Russian Maj. Gen. Leonid Shershnev surprised us Tuesday with his strange charge that the United States had engineered the collision between America’s Iridium 33 and Russia’s Cosmos 2251 satellites over Siberia on Feb. 10. More shockingly, Russia’s deputy defense minister, Gen. Valentin Popovkin, said Thursday that Russia was working on anti-satellite technology and already had the “basic, key elements” of such weapons.
One certainty we remember from the Cold War: Whatever Russia accuses us of doing, it is, in fact, doing itself. That makes us wonder whether the Russians really did down an American satellite last month. Is this the long awaited “test” of our new president that Vice President Biden warned of?
A spokesman for U.S. Strategic Command denied Gen. Shershnev’s claim, assuring us that it was “an unforeseen collision” in the vastness of space and that “any claims that this collision was intentional are false.” Yet our sources provide a somewhat different story. Senior military officers, intelligence analysts and space industry executives tell us that this space strike was no accident. “The possibility the Russians were testing a pre-positioned space mine is very plausible,” says former Department of Defense space consultant Taylor Dinerman. Given the alignment of means, motive and opportunity, it is not surprising that buzz is growing that the Russians pulled off a coup.
The Iridium 33 was a functional communications satellite while the Cosmos 2251 was a Cold War relic that had not been in use for over a decade. Since the Cosmos was past its useful life for its intended purpose, it seems that the Russians found a new mission - as a kinetic kill weapon.
While the Department of Defense leases Iridium satellites to carry unclassified communications, some of them serve as relays for encrypted or classified signals. Thus the Russians consider the Iridium 33 a legitimate military target to test an anti-satellite capability.
Our satellite was an easy target. The Iridium was in an extremely regular orbit as part of a network of 66 satellites. The Cosmos was outside of Russia’s normal orbit for communications satellites, but was in a good orbit for a spy satellite. Given the predictability of satellite trajectories, the Russians could well have calculated that the two satellites were going to pass closely and made a minor course adjustment to ensure the side-impact collision. Atmospheric conditions that day were idea for the Russians to conduct such an operation - the weather was perfectly clear and cold in Siberia, and ground-based heat sensors located under the point of impact would be at maximum effectiveness.
Of course, a clever attacker would want to disguise his efforts. If the Cosmos satellite showed a heat signature before the collision, indicating that a thruster had been fired to modify the orbit, Russia would find the collision hard to deny. America’s DSP-23 early-warning satellite should have been able to spot precisely such a heat signature, but this satellite went quiet in September. We can only wonder why. No official explanation has been offered.
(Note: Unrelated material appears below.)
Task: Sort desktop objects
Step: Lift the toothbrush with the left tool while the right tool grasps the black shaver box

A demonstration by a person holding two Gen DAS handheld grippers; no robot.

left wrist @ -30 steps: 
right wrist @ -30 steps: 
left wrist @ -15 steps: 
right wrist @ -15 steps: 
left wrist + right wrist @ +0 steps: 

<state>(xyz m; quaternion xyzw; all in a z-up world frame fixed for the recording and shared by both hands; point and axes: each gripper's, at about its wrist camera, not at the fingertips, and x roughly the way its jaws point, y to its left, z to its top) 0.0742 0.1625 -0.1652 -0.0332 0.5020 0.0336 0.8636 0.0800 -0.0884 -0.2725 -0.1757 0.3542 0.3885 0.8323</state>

It is no secret that Moscow sees our satellites as a key vulnerability. They are vital to our war-fighting and intelligence-gathering capabilities, yet largely defenseless. Russia and other countries will continue to experiment with innovative capabilities to counter this critical American advantage. As Russia continues to develop anti-satellite weapons, the question is: What is the Obama administration prepared to do to protect America’s satellites and the homeland they help safeguard?